# PROBLEM TO WORK ON
Repeat all the data exactly, and where a record holds a picture, leave that picture out.

# RECORDS SUPPLIED
▬▬▬

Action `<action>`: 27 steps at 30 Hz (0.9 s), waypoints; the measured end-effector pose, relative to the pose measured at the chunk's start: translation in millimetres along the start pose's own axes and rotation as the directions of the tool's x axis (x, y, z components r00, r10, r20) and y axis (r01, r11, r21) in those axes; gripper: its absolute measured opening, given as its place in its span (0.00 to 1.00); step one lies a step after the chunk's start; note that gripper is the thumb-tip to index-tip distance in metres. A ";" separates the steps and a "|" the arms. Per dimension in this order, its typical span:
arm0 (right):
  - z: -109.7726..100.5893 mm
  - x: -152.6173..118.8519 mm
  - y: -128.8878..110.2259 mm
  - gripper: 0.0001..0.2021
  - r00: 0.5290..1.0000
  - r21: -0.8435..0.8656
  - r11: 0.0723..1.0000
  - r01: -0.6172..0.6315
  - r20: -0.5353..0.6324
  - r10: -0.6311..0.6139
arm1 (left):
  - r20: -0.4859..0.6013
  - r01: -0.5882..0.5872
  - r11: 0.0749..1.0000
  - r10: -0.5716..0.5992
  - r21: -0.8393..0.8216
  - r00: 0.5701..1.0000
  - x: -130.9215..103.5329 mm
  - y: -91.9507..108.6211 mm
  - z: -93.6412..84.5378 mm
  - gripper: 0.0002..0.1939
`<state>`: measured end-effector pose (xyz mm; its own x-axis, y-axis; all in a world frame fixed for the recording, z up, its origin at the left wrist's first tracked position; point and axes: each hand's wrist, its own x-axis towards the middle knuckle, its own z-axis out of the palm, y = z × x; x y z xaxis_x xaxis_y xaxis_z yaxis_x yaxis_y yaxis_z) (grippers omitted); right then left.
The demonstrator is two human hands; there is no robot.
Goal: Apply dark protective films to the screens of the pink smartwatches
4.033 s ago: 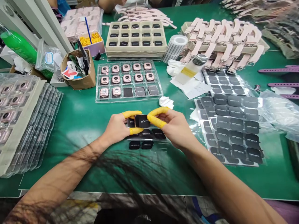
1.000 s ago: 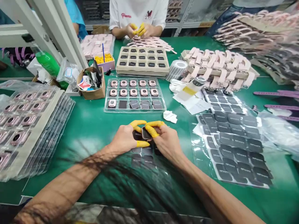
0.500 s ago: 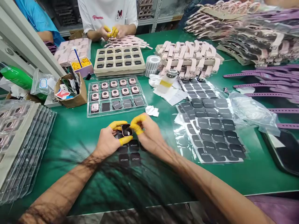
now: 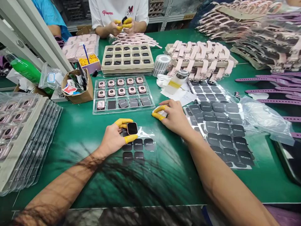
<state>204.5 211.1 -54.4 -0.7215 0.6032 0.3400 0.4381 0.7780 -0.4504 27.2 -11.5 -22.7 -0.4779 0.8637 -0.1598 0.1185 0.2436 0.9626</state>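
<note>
Between the yellow-covered thumb and fingers of my left hand (image 4: 115, 136) is a smartwatch case (image 4: 132, 128) with its dark square screen facing up. Beneath it lies a clear sheet with black square film stickers (image 4: 138, 144), partly covered by my hand. Farther right, my right hand (image 4: 172, 117), also in yellow finger cots, closes its fingertips on a crumpled white wipe (image 4: 157, 110) on the table. Beyond my hands is a clear plastic tray (image 4: 94, 106) holding pink watch cases in two rows, with one more case and dark squares in the near row.
Sheets of black stickers (image 4: 217, 125) lie right, near a plastic bag (image 4: 263, 117). A capped bottle (image 4: 176, 82) and label roll (image 4: 161, 65) stand beyond. Stacked trays (image 4: 35, 141) are left, a cardboard box (image 4: 81, 91) behind. Across the table, a co-worker's gloved hands (image 4: 122, 26) hold something dark.
My right hand has left the watch and moved right onto the white wipe. My left hand still holds the watch, whose screen now shows plainly. The whole view has shifted slightly.
</note>
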 end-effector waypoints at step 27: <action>22.0 -19.6 -84.7 0.06 0.844 0.246 0.808 0.535 -0.127 -0.521 | 0.034 -0.060 0.997 0.062 -0.046 0.998 1.1 -16.4 0.4 0.30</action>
<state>169.8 129.5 -41.0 -0.7689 0.1266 0.6267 -0.1640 0.9083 -0.3848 25.1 -14.4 -38.8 -0.4398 0.8917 -0.1073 0.1071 0.1707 0.9795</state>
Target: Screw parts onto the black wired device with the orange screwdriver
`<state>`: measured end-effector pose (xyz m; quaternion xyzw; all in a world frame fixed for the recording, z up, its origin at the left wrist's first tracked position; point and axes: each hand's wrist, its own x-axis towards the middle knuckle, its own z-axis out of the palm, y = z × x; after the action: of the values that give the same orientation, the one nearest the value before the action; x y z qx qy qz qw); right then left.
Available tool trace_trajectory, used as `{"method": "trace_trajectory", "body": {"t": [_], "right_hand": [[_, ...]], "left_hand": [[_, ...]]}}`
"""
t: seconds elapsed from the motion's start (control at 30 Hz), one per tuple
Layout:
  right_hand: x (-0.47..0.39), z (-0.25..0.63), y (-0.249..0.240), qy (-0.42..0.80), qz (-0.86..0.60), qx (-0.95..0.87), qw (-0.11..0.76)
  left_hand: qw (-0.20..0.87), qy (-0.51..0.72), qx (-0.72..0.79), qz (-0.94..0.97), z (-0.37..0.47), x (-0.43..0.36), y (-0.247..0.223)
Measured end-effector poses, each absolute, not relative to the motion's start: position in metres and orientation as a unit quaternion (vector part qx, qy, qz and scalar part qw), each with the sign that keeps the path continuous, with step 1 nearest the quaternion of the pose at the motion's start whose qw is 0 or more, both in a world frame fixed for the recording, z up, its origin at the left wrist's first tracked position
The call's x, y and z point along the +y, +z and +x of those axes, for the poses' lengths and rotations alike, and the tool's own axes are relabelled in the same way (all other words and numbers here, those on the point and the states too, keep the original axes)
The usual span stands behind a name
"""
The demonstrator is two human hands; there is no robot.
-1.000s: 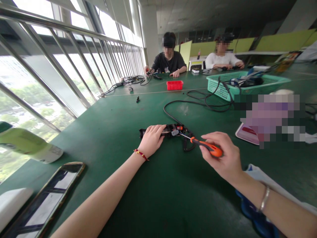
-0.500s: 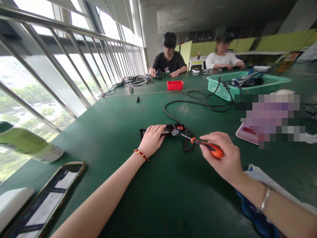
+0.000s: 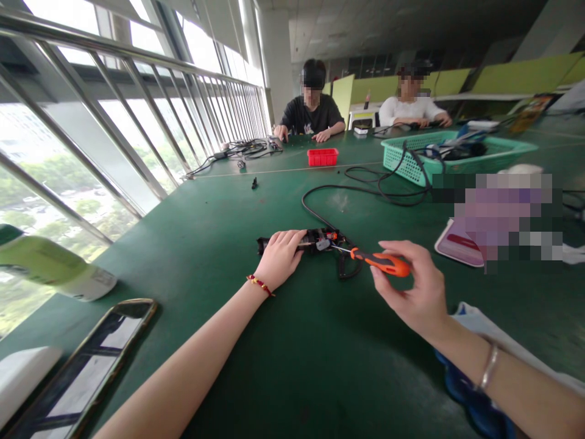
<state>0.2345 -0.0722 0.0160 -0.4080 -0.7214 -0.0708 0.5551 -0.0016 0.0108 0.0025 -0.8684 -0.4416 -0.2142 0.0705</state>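
My left hand (image 3: 281, 255) is closed over a black corded device (image 3: 315, 239) that lies on the green table with its inner parts exposed. An orange-and-black screwdriver (image 3: 384, 263) points left, its metal tip at a small grey part near the device's right end. Around the screwdriver's handle, the fingers of my right hand (image 3: 418, 283) are closed, thumb below and fingers above. A black cable loop (image 3: 350, 273) lies just under the screwdriver's shaft. Exactly what the tip touches is too small to tell.
Phone (image 3: 100, 366) and green bottle (image 3: 55, 265) lie left. Ahead are a red tray (image 3: 323, 157), a small black piece (image 3: 255, 183) and a cable (image 3: 315, 194). A teal basket (image 3: 498, 157) and a pixelated purple item (image 3: 498, 213) lie right. Two people sit across the table.
The screwdriver's handle has turned and risen slightly, and my right hand's fingers have shifted on it. My left hand and the device look the same. One person's hand across the table moved slightly.
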Motion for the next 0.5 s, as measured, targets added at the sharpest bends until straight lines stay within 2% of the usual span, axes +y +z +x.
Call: {"method": "trace_trajectory", "body": {"t": [0.1, 0.27, 0.5], "right_hand": [[-0.0725, 0.2336, 0.0168, -0.077, -0.393, -0.718, 0.57], [-0.0731, 0.2335, 0.0209, -0.088, -0.403, -0.755, 0.51], [-0.0715, 0.2345, 0.0149, -0.068, -0.397, -0.716, 0.57]], "left_hand": [[0.069, -0.216, -0.442, -0.868, -0.0015, 0.011, 0.0024], [0.069, -0.217, -0.44, -0.869, -0.0014, 0.0108, 0.0023], [0.066, -0.215, -0.441, -0.869, -0.0016, 0.0111, 0.0024]]}}
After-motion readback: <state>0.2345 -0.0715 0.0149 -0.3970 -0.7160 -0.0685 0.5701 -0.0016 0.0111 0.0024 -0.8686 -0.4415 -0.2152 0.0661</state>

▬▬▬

# RESPONSE BELOW
Action `<action>`: 27 steps at 30 Hz (0.9 s), waypoints; the measured end-effector pose, relative to the pose measured at the chunk's start: translation in millimetres along the start pose's own axes and rotation as the directions of the tool's x axis (x, y, z components r00, r10, r20) and y axis (r01, r11, r21) in those axes; gripper: its absolute measured opening, given as its place in its span (0.00 to 1.00); step one lies a step after the chunk's start; note that gripper is the thumb-tip to index-tip distance in metres. A ";" separates the steps and a "|" the arms. Per dimension in this order, its typical span:
arm0 (right):
  - z: -109.7726..100.5893 mm
  - x: -152.6173..118.8519 mm
  - y: -128.8878..110.2259 mm
  - gripper: 0.0001..0.2021
  - r00: 0.5290..1.0000
  - r21: -0.8435..0.8656
  - r11: 0.0723..1.0000
  - r01: -0.6172..0.6315
  - r20: -0.5353..0.6324
  - r10: -0.6311..0.6139
arm1 (left):
  - r20: -0.4859..0.6013
  - r01: -0.5882..0.5872
  - r11: 0.0749..1.0000
  - r10: -0.5716..0.5992
  - r21: -0.8393..0.8216
  - r00: 0.5701..1.0000
  - x: -130.9215..103.5329 mm
  - y: -91.9507..108.6211 mm
  - z: -93.6412..84.5378 mm
  - gripper: 0.0002..0.1939
`<state>`: measured end-effector pose (xyz mm; its own x-axis, y-axis; all in a world frame fixed for the recording, z up, its origin at the left wrist's first tracked position; point and axes: each hand's wrist, its own x-axis towards the middle knuckle, its own z-axis out of the palm, y = z × x; x y z xaxis_x xaxis_y xaxis_z yaxis_x yaxis_y yaxis_z) (grippers omitted); right then left.
The demonstrator is two human hands; there is no robot.
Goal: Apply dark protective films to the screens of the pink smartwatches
4.033 s ago: 
1.000 s ago: 
0.500 s ago: 
now: 
<state>204.5 211.1 -54.4 -0.7215 0.6032 0.3400 0.4381 0.7780 -0.4504 27.2 -11.5 -22.7 -0.4779 0.8637 -0.1598 0.1185 0.2436 0.9626</state>
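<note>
Between the yellow-covered thumb and fingers of my left hand (image 4: 115, 136) is a smartwatch case (image 4: 132, 128) with its dark square screen facing up. Beneath it lies a clear sheet with black square film stickers (image 4: 138, 144), partly covered by my hand. Farther right, my right hand (image 4: 172, 117), also in yellow finger cots, closes its fingertips on a crumpled white wipe (image 4: 157, 110) on the table. Beyond my hands is a clear plastic tray (image 4: 94, 106) holding pink watch cases in two rows, with one more case and dark squares in the near row.
Sheets of black stickers (image 4: 217, 125) lie right, near a plastic bag (image 4: 263, 117). A capped bottle (image 4: 176, 82) and label roll (image 4: 161, 65) stand beyond. Stacked trays (image 4: 35, 141) are left, a cardboard box (image 4: 81, 91) behind. Across the table, a co-worker's gloved hands (image 4: 122, 26) hold something dark.
My right hand has left the watch and moved right onto the white wipe. My left hand still holds the watch, whose screen now shows plainly. The whole view has shifted slightly.
</note>
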 end-effector waypoints at step 27: <action>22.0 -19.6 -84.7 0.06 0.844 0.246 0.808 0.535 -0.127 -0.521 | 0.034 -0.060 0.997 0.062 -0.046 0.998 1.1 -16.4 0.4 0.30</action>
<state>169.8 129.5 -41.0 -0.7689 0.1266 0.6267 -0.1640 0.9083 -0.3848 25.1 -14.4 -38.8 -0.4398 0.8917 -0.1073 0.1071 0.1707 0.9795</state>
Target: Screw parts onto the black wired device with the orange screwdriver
`<state>`: measured end-effector pose (xyz m; quaternion xyzw; all in a world frame fixed for the recording, z up, its origin at the left wrist's first tracked position; point and axes: each hand's wrist, its own x-axis towards the middle knuckle, its own z-axis out of the palm, y = z × x; after the action: of the values that give the same orientation, the one nearest the value before the action; x y z qx qy qz qw); right then left.
Available tool trace_trajectory, used as `{"method": "trace_trajectory", "body": {"t": [_], "right_hand": [[_, ...]], "left_hand": [[_, ...]]}}`
"""
t: seconds elapsed from the motion's start (control at 30 Hz), one per tuple
Layout:
  right_hand: x (-0.47..0.39), z (-0.25..0.63), y (-0.249..0.240), qy (-0.42..0.80), qz (-0.86..0.60), qx (-0.95..0.87), qw (-0.11..0.76)
  left_hand: qw (-0.20..0.87), qy (-0.51..0.72), qx (-0.72..0.79), qz (-0.94..0.97), z (-0.37..0.47), x (-0.43..0.36), y (-0.247..0.223)
Measured end-effector poses, each absolute, not relative to the motion's start: position in metres and orientation as a unit quaternion (vector part qx, qy, qz and scalar part qw), each with the sign that keeps the path continuous, with step 1 nearest the quaternion of the pose at the motion's start whose qw is 0 or more, both in a world frame fixed for the recording, z up, its origin at the left wrist's first tracked position
The call's x, y and z point along the +y, +z and +x of those axes, for the poses' lengths and rotations alike, and the tool's own axes are relabelled in the same way (all other words and numbers here, those on the point and the states too, keep the original axes)
The usual span stands behind a name
"""
The demonstrator is two human hands; there is no robot.
-1.000s: 
-0.500s: 
+0.000s: 
<state>0.2345 -0.0722 0.0160 -0.4080 -0.7214 -0.0708 0.5551 -0.0016 0.0108 0.0025 -0.8684 -0.4416 -0.2142 0.0705</state>
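My left hand (image 3: 281, 255) is closed over a black corded device (image 3: 315, 239) that lies on the green table with its inner parts exposed. An orange-and-black screwdriver (image 3: 384, 263) points left, its metal tip at a small grey part near the device's right end. Around the screwdriver's handle, the fingers of my right hand (image 3: 418, 283) are closed, thumb below and fingers above. A black cable loop (image 3: 350, 273) lies just under the screwdriver's shaft. Exactly what the tip touches is too small to tell.
Phone (image 3: 100, 366) and green bottle (image 3: 55, 265) lie left. Ahead are a red tray (image 3: 323, 157), a small black piece (image 3: 255, 183) and a cable (image 3: 315, 194). A teal basket (image 3: 498, 157) and a pixelated purple item (image 3: 498, 213) lie right. Two people sit across the table.
The screwdriver's handle has turned and risen slightly, and my right hand's fingers have shifted on it. My left hand and the device look the same. One person's hand across the table moved slightly.
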Motion for the next 0.5 s, as measured, targets added at the sharpest bends until straight lines stay within 2% of the usual span, axes +y +z +x.
Call: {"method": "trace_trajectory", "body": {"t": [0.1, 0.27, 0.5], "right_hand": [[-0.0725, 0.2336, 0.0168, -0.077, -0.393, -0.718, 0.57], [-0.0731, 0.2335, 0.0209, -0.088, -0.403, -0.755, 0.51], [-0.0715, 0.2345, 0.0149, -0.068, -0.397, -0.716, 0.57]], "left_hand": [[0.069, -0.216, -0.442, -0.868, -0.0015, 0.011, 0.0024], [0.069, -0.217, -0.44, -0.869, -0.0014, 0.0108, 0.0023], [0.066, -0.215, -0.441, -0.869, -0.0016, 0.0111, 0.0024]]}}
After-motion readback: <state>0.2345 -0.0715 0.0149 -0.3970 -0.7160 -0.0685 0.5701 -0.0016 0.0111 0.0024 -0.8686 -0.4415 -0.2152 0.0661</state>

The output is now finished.